▸ Brief
Give back the whole listing exactly as written, leaving out each picture.
--- Given data ---
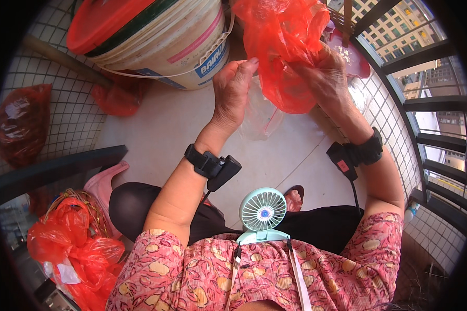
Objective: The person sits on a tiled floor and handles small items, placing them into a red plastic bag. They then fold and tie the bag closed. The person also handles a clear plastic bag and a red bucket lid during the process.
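Note:
A crumpled red plastic bag (284,81) hangs in front of me near the top of the view. Its right side is gripped by my right hand (327,76), whose fingertips are partly hidden in the folds. My left hand (233,87) is held at the bag's left edge with curled fingers, the thumb tip close against the plastic. Whether it pinches any of the film cannot be made out. Below the red bag, a clear plastic bag (262,126) shows against the pale tiled floor (159,124).
A large white bucket (151,50) with a red lid (101,23) stands at upper left. Red bags (68,248) are heaped at lower left, near a filled bag (23,120). Dark railings (439,103) line the right. A mint-green fan (262,212) hangs at my chest.

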A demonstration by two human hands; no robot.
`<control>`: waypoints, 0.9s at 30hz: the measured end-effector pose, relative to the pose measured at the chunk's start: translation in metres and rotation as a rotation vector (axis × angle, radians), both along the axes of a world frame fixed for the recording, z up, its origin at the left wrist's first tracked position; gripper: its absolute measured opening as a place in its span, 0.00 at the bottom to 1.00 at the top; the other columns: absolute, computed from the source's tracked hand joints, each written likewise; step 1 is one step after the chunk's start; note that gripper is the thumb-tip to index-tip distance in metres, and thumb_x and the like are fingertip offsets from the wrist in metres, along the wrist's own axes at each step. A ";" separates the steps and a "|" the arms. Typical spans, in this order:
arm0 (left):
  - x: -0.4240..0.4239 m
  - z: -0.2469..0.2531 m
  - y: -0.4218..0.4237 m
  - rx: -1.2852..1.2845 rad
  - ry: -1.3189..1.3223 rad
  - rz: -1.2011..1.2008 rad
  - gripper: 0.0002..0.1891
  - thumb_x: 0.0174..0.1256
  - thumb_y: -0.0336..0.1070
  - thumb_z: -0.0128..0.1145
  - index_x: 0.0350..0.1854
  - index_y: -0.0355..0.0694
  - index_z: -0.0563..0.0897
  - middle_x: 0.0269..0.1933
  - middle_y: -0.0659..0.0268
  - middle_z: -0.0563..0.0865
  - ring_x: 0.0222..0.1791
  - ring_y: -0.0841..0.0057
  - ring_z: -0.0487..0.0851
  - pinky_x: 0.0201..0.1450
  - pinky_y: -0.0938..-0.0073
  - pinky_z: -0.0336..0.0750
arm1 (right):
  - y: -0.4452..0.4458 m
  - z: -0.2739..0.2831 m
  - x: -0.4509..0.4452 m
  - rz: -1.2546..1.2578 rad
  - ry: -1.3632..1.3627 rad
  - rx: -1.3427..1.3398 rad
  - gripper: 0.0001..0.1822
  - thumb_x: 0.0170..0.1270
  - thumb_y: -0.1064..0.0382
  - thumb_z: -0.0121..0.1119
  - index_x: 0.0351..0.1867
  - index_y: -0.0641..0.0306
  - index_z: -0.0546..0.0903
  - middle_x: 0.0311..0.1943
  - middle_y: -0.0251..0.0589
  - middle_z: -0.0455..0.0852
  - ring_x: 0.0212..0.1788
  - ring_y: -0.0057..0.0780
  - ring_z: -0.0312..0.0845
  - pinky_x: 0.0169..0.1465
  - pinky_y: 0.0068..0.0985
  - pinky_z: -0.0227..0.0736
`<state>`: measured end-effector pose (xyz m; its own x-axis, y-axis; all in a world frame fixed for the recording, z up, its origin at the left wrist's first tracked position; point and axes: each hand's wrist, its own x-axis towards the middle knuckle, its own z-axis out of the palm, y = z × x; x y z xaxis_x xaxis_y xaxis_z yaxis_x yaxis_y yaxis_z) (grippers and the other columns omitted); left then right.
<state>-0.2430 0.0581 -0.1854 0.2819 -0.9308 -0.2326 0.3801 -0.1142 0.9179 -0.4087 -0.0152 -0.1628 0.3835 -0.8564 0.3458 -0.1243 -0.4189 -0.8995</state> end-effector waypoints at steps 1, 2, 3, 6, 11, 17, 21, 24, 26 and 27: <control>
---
▸ Result of this task
Objective: The person sits on a tiled floor and handles small items, placing them into a red plastic bag. They then fold and tie the bag closed. The person also handles a clear plastic bag and a red bucket lid during the process.
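Note:
A crumpled red plastic bag (284,81) hangs in front of me near the top of the view. Its right side is gripped by my right hand (327,76), whose fingertips are partly hidden in the folds. My left hand (233,87) is held at the bag's left edge with curled fingers, the thumb tip close against the plastic. Whether it pinches any of the film cannot be made out. Below the red bag, a clear plastic bag (262,126) shows against the pale tiled floor (159,124).
A large white bucket (151,50) with a red lid (101,23) stands at upper left. Red bags (68,248) are heaped at lower left, near a filled bag (23,120). Dark railings (439,103) line the right. A mint-green fan (262,212) hangs at my chest.
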
A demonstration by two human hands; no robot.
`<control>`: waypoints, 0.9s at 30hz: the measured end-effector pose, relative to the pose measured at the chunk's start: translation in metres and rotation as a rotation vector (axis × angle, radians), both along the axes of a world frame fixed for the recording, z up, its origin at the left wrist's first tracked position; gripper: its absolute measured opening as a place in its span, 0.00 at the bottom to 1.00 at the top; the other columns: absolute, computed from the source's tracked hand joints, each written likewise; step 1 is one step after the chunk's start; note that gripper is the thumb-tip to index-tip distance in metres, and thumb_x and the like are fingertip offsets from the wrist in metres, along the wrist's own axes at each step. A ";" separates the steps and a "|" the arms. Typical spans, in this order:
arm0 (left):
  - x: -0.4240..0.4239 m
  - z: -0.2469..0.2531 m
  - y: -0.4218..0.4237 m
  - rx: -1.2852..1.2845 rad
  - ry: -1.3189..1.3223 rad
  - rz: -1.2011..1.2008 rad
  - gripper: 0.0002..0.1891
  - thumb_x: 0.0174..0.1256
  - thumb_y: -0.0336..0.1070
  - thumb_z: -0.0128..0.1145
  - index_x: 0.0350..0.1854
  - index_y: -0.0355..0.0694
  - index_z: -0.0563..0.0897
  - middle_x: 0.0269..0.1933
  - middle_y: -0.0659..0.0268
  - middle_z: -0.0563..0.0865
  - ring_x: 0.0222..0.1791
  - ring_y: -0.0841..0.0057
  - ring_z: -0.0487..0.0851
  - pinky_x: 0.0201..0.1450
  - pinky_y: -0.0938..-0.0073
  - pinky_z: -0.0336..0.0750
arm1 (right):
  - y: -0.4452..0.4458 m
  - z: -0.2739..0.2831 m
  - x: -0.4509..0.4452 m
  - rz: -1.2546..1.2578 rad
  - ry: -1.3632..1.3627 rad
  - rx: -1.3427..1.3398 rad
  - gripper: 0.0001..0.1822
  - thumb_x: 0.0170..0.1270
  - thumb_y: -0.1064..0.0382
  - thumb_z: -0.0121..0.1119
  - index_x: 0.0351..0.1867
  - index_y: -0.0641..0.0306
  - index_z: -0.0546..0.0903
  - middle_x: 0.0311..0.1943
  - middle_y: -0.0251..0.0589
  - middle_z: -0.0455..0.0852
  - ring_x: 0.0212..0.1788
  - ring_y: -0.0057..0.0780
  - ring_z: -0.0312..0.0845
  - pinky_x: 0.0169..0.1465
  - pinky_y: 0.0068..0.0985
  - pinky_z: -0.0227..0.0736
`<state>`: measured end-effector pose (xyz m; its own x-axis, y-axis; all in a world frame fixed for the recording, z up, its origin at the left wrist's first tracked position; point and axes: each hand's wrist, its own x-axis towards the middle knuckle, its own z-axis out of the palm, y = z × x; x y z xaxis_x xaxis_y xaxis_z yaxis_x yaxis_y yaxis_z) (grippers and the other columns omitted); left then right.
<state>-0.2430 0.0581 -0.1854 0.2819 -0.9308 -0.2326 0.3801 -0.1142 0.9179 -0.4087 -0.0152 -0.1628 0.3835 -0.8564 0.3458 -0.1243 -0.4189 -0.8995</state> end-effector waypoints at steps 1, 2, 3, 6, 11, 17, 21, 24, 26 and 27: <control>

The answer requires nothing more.